TASK DESCRIPTION - Beginning with the line that holds "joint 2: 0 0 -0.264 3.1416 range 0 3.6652" in the data below, give again every line through the one that holds "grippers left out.", exactly as written.

[DATA FOR THIS TASK Boundary: Start]

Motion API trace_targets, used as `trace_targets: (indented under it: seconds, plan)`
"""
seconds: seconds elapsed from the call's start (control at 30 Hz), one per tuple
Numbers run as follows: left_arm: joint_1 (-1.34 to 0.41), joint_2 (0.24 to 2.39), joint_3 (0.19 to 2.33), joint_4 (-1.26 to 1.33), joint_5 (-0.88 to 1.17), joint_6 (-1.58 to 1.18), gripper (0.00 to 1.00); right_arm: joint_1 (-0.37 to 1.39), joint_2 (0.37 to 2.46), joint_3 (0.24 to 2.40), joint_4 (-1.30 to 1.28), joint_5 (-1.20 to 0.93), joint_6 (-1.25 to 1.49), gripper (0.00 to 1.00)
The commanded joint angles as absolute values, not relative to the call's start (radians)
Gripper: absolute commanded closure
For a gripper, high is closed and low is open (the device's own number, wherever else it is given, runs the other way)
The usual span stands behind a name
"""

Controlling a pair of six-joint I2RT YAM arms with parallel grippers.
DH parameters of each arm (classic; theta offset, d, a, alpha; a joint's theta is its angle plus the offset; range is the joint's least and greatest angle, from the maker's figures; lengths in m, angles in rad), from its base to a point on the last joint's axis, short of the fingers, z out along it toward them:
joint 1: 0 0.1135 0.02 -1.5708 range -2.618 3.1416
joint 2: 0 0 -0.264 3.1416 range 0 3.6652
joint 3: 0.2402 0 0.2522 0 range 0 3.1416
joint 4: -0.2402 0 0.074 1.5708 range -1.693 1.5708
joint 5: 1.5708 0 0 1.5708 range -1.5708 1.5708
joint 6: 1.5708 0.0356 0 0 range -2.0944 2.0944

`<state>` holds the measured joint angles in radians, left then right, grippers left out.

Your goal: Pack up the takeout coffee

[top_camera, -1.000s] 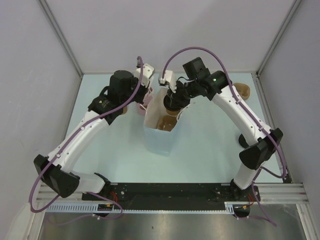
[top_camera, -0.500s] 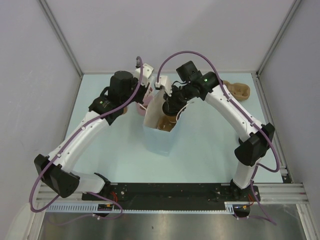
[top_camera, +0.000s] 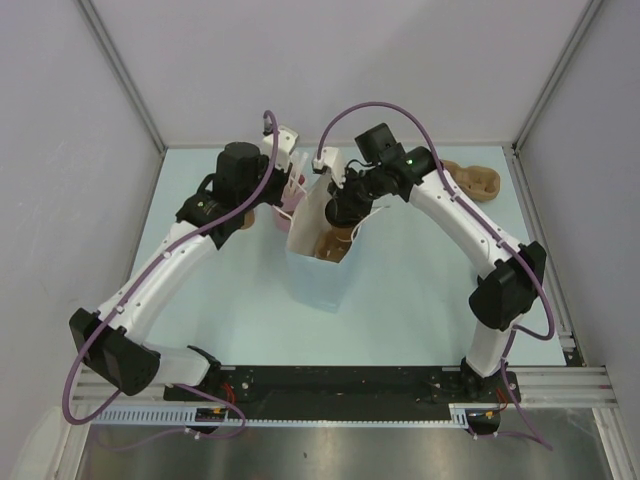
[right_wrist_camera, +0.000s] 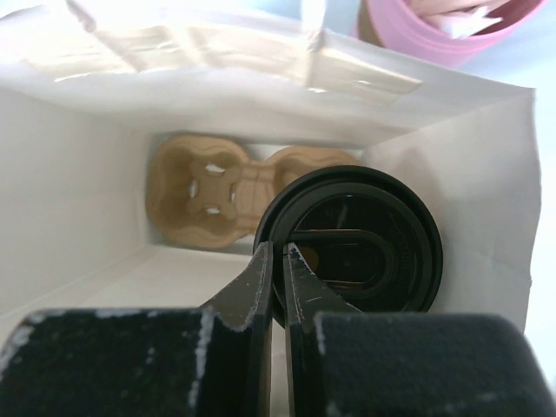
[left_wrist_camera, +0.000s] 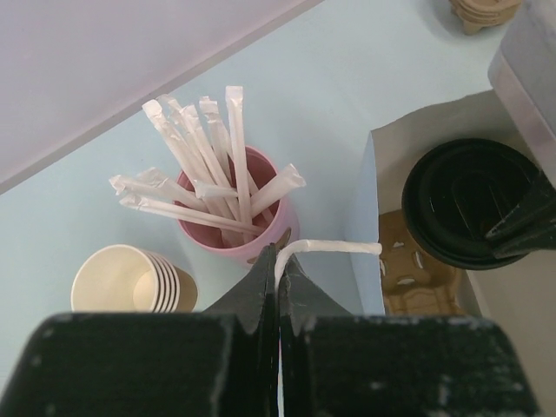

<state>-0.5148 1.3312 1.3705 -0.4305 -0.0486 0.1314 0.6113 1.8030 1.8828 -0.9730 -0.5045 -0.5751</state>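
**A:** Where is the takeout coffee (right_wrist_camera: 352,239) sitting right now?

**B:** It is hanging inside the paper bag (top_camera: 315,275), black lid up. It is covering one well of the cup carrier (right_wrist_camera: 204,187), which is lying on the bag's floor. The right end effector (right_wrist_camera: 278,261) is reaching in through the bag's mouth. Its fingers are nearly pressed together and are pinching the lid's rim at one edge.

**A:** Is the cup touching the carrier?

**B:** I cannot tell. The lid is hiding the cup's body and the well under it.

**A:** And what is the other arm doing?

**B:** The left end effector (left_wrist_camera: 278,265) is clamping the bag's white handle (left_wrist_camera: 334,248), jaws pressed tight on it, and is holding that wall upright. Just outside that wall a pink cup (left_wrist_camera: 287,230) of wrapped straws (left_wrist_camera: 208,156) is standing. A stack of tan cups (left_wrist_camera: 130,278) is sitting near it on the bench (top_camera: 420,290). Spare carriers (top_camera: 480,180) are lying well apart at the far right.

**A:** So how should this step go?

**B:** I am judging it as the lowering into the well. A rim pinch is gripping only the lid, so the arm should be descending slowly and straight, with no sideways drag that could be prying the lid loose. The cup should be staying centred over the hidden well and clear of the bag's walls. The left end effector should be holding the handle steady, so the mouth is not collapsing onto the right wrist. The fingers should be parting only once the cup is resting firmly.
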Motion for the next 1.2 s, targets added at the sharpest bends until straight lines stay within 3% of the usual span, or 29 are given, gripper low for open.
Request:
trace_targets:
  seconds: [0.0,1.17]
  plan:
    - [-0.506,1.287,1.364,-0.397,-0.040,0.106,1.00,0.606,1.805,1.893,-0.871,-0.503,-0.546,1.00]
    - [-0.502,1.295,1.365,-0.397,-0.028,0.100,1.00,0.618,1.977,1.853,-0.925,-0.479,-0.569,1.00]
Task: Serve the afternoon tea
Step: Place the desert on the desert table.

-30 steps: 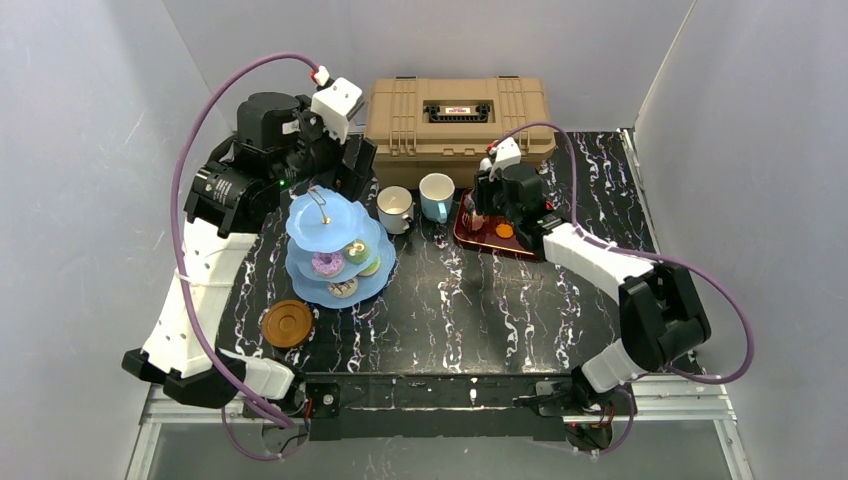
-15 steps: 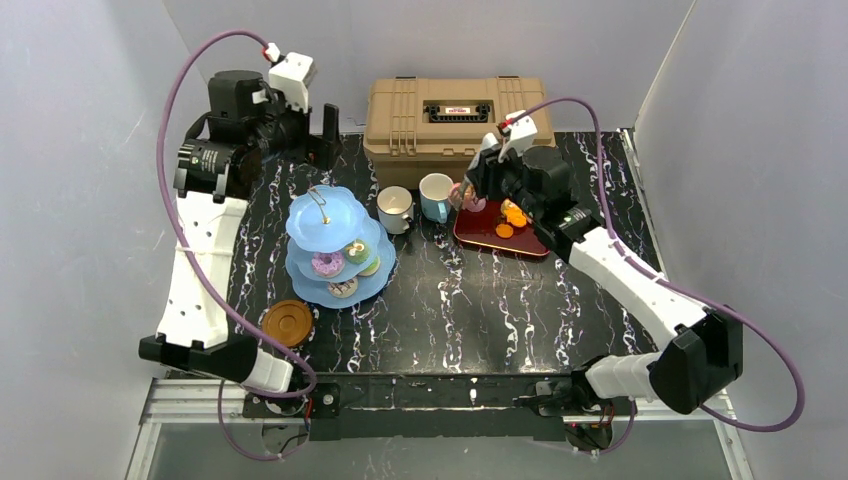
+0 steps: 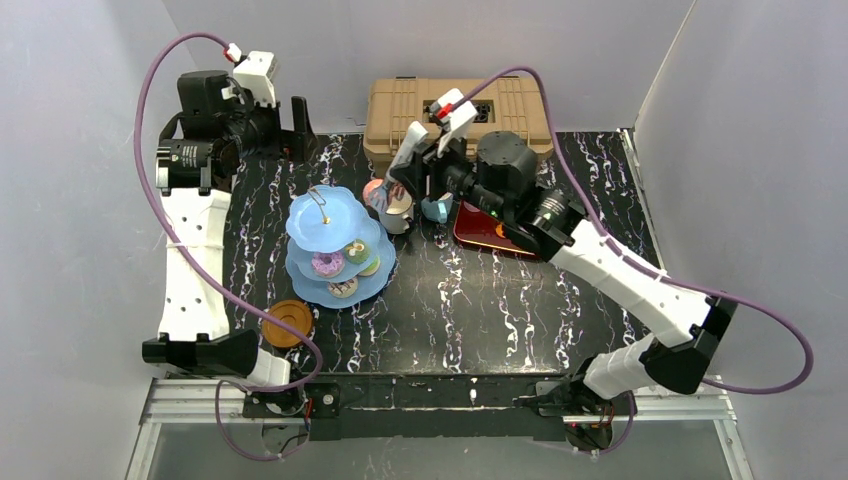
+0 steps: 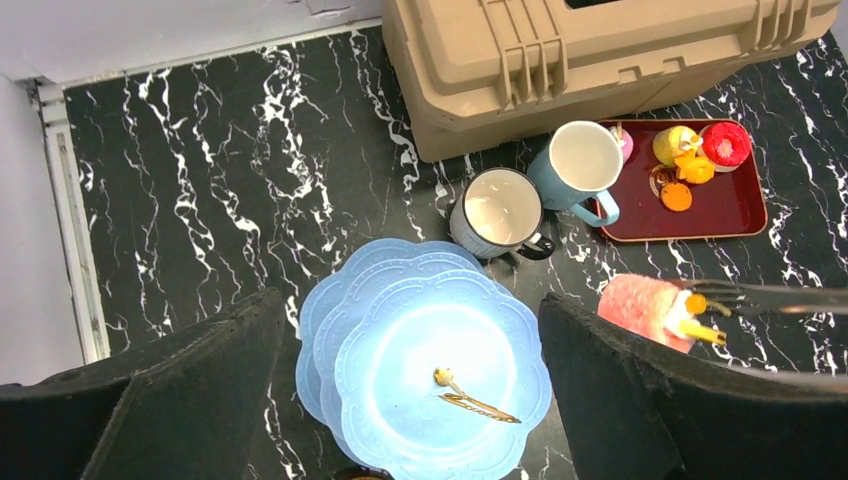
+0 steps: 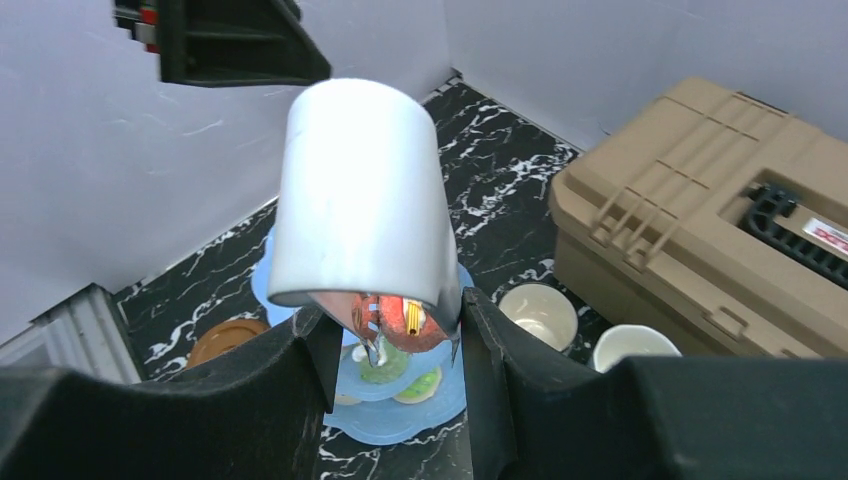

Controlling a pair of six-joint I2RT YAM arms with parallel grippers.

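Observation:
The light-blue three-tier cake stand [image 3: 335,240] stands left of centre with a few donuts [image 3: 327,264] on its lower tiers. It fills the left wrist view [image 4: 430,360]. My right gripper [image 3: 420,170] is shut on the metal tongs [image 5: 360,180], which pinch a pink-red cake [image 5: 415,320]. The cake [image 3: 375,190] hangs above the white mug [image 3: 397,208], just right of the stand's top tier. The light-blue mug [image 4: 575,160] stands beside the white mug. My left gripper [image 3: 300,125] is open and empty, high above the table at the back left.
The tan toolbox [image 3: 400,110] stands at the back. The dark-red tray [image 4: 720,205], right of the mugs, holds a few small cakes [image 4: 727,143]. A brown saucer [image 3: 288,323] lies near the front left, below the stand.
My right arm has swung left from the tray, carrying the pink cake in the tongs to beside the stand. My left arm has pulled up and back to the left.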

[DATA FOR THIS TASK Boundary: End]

ANSWER AREA -
joint 2: 0 0 -0.264 3.1416 range 0 3.6652
joint 3: 0.2402 0 0.2522 0 range 0 3.1416
joint 4: -0.2402 0 0.074 1.5708 range -1.693 1.5708
joint 5: 1.5708 0 0 1.5708 range -1.5708 1.5708
joint 6: 1.5708 0.0356 0 0 range -2.0944 2.0944

`<state>` holds the measured joint angles in radians, left then right, grippers left out.

A complete answer has now been given.